Pour anticiper les problèmes qui pourraient être soulevés dans nos pays occidentaux par les opposants aux développements des technologies High Tech, les phyto-industries admettent que les insecticides traditionnels sont néfastes et couteux, les solutions alternatives de gestion intégrée contre les ravageurs peu fiables à grande échelle. Elles argumentent, en amont, le besoin d’un ciblage efficace des ravageurs pour un meilleur contrôle d’utilisation des quantités de pesticides et de leur fréquence d’application, et ce pour réduire les coûts économiques et écologiques. Malheureusement, avec absence d’études de leur innocuité et pas d’application de principe de précaution.
Quels dangers pour les abeilles face à ces nouvelles biotechnologies que sont les OGM et les « NANOCIDES » ?
Aucune réponse actuelle car peu ou pas d’évaluation toxicologique et éco-toxicologique. Le grand silence argumente Agnès FAYET, mais restons vigilants sur les risques sanitaires liés à l’ingestion par nos abeilles des nano particules qui pourraient à longue échéance altérer leur ADN et interrogatifs face aux responsabilités des pouvoirs publics. Agnès FAYET oriente également son discours sur la survie de nos abeilles dans un environnement bouleversé par l’être humain. La mondialisation a entraîné notre planète à devenir, suivant le concept, un « grand jardin planétaire ». La terre est devenue un espace clos, fini, arpentable que l’homme aménage et exploite à son seul profit aux conséquences désastreuses pour bon nombre d’espèces sauvages. Fini les grandes fluctuations naturelles qui ont mis en place une diversité végétale et animale dans laquelle notre abeille sauvage s’est adaptée pour survivre.
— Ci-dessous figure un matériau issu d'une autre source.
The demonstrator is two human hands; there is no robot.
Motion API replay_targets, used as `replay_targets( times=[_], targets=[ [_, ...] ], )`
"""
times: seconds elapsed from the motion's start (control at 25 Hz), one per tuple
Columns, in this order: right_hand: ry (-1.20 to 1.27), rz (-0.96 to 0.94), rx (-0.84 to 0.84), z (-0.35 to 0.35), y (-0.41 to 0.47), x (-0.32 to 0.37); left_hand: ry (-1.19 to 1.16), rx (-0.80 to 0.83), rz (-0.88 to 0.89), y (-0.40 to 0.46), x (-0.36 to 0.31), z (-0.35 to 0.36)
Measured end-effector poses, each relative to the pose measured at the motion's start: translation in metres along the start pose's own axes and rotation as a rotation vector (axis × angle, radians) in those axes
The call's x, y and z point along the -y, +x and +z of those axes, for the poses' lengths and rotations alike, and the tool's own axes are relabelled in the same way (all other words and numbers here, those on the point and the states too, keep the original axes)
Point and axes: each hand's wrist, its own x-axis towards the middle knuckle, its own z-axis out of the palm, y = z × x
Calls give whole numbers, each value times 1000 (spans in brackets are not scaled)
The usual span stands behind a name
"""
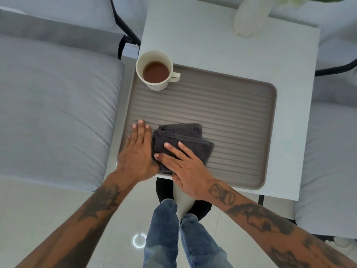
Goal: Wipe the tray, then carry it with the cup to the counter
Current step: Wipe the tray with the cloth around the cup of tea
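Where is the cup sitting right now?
In the head view, the cup of brown liquid stands on the far left corner of the ribbed tray, well away from the dark cloth under both hands.

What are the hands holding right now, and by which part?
Nothing is gripped. The right hand presses flat on the folded dark cloth, on its near half. The left hand lies flat on the tray, near-left corner.
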Motion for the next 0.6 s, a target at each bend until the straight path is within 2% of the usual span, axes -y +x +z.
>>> replay_targets(
  times=[0.04,0.08,0.2,0.24,0.36,0.6],
  targets=[
    [18,-12,-7,-3,-3,-3,-37,1,17,-1,7,-10],
    [30,-17,-15,-6,-7,-7,-61,-72,38,-4,16,-20],
    [17,63,-63,-12,-33,-22,-80,-420,8,-16,35,-26],
    [-8,86,-64,-13,-42,-29,-111,-454,-44,-19,37,-23],
    [-106,71,-53,-17,-46,-38,-231,-368,-153,-20,38,-13],
    [-208,61,-145,-9,30,1,-279,-351,-154,-11,41,-16]
  ],
)
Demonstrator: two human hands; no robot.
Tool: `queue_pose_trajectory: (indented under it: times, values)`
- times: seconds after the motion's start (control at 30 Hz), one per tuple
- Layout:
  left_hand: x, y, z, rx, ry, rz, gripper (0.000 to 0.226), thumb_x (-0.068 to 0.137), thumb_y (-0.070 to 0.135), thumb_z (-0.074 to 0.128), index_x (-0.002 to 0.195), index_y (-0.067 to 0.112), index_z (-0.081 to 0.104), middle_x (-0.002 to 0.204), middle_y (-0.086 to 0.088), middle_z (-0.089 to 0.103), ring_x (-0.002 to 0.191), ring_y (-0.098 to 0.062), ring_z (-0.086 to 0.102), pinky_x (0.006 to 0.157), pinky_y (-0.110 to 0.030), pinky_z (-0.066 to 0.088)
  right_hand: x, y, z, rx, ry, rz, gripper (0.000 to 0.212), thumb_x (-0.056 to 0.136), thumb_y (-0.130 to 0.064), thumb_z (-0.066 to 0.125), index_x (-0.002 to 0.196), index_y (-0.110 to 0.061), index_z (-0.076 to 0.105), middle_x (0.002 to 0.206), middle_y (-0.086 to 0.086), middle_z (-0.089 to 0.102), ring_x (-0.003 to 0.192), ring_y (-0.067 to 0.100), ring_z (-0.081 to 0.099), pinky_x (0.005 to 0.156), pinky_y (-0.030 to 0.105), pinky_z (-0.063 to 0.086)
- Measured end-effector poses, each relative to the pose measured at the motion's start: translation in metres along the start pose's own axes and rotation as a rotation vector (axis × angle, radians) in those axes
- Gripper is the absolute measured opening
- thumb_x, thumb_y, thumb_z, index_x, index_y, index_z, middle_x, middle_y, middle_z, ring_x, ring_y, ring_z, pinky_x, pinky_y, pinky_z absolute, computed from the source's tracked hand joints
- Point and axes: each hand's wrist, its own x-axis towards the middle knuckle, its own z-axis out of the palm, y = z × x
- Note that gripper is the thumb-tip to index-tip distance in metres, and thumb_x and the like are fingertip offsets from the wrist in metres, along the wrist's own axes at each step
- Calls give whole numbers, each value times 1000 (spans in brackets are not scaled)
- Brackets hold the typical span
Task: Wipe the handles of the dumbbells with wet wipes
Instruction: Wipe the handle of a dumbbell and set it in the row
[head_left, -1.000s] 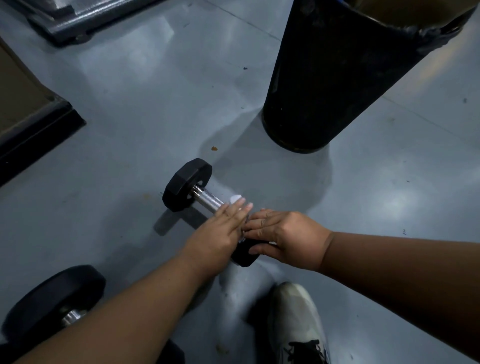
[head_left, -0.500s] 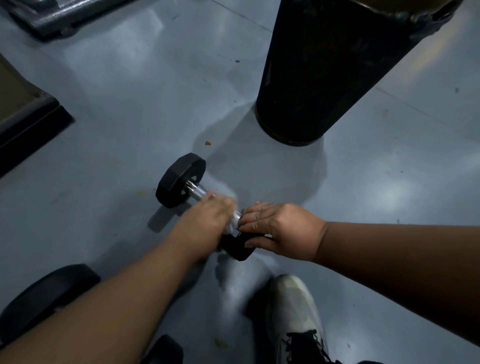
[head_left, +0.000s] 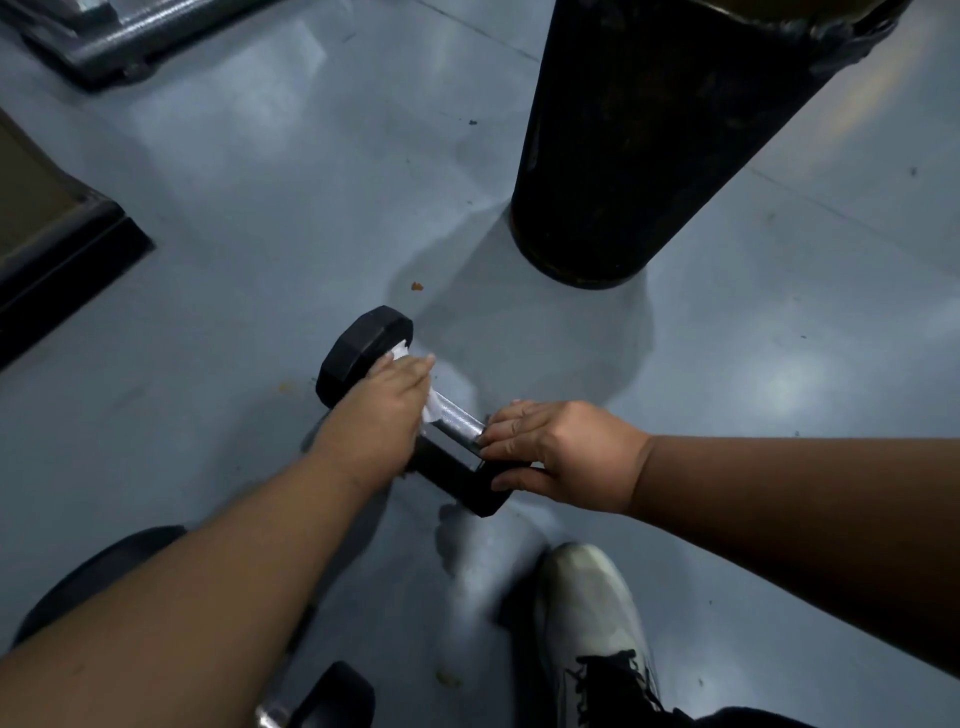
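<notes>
A small black hex dumbbell (head_left: 363, 348) with a shiny metal handle (head_left: 460, 415) lies on the grey floor. My left hand (head_left: 382, 405) grips the handle's far end through a white wet wipe (head_left: 432, 410), close against the far head. My right hand (head_left: 550, 447) holds the near head (head_left: 457, 478), fingers over its top and thumb along its side. A second, larger dumbbell (head_left: 93, 571) lies at the lower left, mostly hidden by my left forearm.
A tall black cylindrical bin (head_left: 649, 145) stands on the floor just beyond the dumbbell. Dark equipment bases sit at the far left (head_left: 62, 249) and top left (head_left: 135, 36). My white shoe (head_left: 592, 618) is planted right below the dumbbell.
My left hand slid with the wipe along the handle from the near end to the far head, uncovering the middle of the bar. My right hand kept its hold on the near head.
</notes>
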Motion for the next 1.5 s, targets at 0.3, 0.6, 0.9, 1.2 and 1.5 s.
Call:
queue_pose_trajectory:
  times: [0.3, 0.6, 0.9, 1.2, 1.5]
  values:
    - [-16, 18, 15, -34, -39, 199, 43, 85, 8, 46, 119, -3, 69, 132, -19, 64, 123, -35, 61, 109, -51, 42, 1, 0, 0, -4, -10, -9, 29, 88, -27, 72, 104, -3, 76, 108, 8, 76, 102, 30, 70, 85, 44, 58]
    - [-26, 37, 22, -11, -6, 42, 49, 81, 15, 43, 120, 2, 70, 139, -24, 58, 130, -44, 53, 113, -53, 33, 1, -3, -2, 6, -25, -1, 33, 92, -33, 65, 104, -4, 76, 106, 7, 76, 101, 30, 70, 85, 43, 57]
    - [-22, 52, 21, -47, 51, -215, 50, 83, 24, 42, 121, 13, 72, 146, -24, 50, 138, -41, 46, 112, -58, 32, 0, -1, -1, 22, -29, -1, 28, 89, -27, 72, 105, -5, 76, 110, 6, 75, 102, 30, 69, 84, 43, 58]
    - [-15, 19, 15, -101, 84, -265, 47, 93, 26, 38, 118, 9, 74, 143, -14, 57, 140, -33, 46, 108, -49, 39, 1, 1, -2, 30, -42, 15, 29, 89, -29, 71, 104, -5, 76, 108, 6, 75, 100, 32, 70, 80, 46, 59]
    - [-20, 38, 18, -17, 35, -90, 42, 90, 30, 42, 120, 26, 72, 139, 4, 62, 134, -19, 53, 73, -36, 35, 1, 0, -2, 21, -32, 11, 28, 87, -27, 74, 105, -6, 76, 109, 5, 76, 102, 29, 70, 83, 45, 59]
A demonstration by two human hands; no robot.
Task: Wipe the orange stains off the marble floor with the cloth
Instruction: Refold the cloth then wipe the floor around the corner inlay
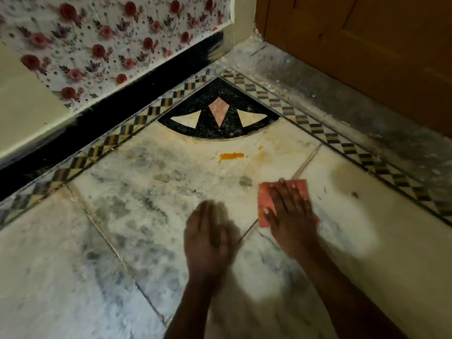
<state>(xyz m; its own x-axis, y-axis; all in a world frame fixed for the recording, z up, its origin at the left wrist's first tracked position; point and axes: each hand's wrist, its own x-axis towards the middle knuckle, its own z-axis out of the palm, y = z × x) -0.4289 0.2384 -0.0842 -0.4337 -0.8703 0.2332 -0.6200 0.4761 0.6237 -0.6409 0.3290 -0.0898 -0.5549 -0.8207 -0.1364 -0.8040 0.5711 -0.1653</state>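
I have my right hand (pixel 289 211) pressed flat, fingers straight, on the cloth (pixel 266 201) at centre right, my blurred left hand (pixel 210 233) apparently empty, and the orange stain (pixel 231 156) above on the marble floor (pixel 122 216) looks unwiped.

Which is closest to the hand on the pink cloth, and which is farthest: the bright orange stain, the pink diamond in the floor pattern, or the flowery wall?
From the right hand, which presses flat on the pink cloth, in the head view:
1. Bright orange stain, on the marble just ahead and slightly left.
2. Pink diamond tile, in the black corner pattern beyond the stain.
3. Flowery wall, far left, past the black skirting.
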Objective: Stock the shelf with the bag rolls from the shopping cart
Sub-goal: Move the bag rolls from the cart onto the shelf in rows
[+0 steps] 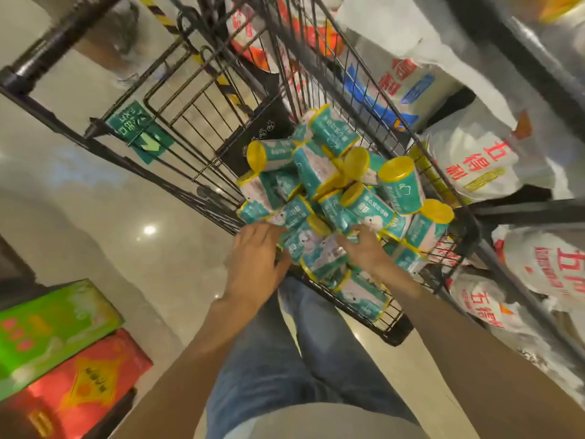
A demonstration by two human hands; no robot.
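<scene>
A black wire shopping cart [202, 128] stands in front of me, its near end heaped with several teal-and-white bag rolls [335, 191] with yellow ends. My left hand [258, 255] reaches into the cart's near left corner, fingers curled over a roll at the pile's edge. My right hand [364, 245] is in the pile beside it, fingers wrapped around a roll [319, 251] that lies between the two hands. Both forearms stretch down from me into the cart.
The shelf [544, 213] on the right holds large white sacks [474, 163] with red print. Green and red boxes [53, 350] sit at the lower left. Glossy beige floor [95, 217] lies left of the cart; the cart handle [53, 42] is at the upper left.
</scene>
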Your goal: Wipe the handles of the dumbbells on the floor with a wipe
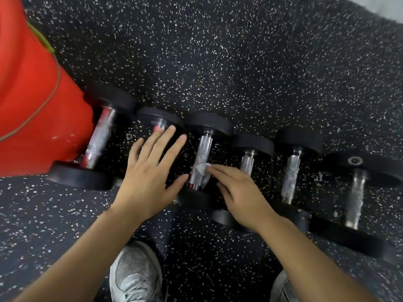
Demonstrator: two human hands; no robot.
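Note:
Several black dumbbells with chrome handles lie side by side in a row on the speckled floor. My left hand [150, 171] is spread flat with straight fingers over the second dumbbell [160, 119] from the left, hiding most of its handle. My right hand [237, 192] holds a small white wipe [201, 171] against the lower part of the third dumbbell's handle [204, 149]. The wipe wraps partly round that handle. Other handles show to the left [99, 138] and to the right [290, 177].
A large red object [32, 101] with a thin cord across it stands at the left, touching the first dumbbell. The black rubber floor [239, 62] stretches beyond the row. My grey sneaker [135, 273] is at the bottom centre, and another shoe's edge [281, 286] is at the right.

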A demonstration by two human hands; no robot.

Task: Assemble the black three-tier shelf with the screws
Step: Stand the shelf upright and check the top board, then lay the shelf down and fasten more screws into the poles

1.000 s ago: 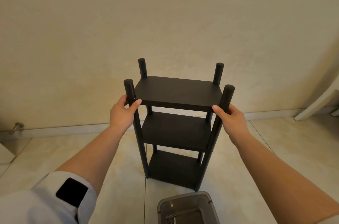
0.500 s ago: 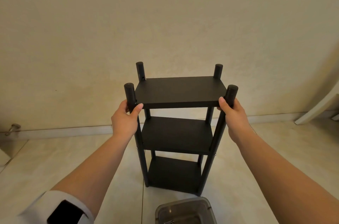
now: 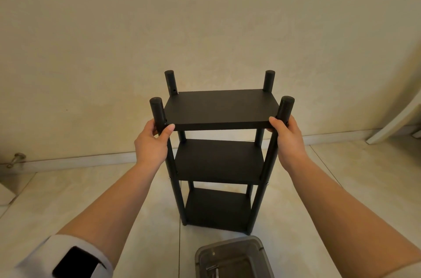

Nous sommes entrés dans une nouvelle ère géologique qu’un prix Nobel de chimie, Paul CRUTZEN, a nommée « l’anthropocène », qui a débuté avec la révolution industrielle mais connaît une phase de « grande accélération » depuis 1945.
Notre « abeille sauvage », captive de cavités naturelles, de paniers d’osier est devenue « abeille domestique » depuis l’invention des ruches à cadres mobiles. Asservie pour les intérêts humains sans grand cas de sa biologie, elle supporte la régression de l’essaimage, l’insémination artificielle, la sélection génétique, le nourrissement de substitution, l’introduction de produits chimiques, la surexploitation du miel, de la propolis, du pollen, de la gelée royale. Mais n’oublions pas les transhumances excessives, les modifications et pertes de biodiversité de son environnement, les monocultures, l’emploi de pesticides systémiques, les nouveaux parasites véhiculés par l’homme, etc…
En conclusion, Agnès FAYET demande aux apiculteurs de repenser à une « apiculture plus naturelle ». Evitons la surexploitation des colonies, des croisements multiples qui fragilisent les résistances naturelles, laissons à l’abeille ses besoins fondamentaux comme le miel, la propolis très importante pour faire face aux maladies, offrons lui la possibilité de construire ses rayons avec sa propre cire, laissons-lui le temps de surmonter les stress environnementaux, observons sa résistance aux varroas sans aucun traitement, protégeons la du frelon asiatique qui arrive dans nos villes, etc…
Peut-être devrions-nous garder quelques colonies à l’état naturel, sans idée de rentabilité, pour une observation à longue échéance. Mettre en place un nouveau modèle apicole pour laisser le temps à l’abeille de se forger les caractères de résistance et de survie dans un monde bouleversé.
Mais soyons réaliste, cela est-il encore possible dans notre apiculture dirigée?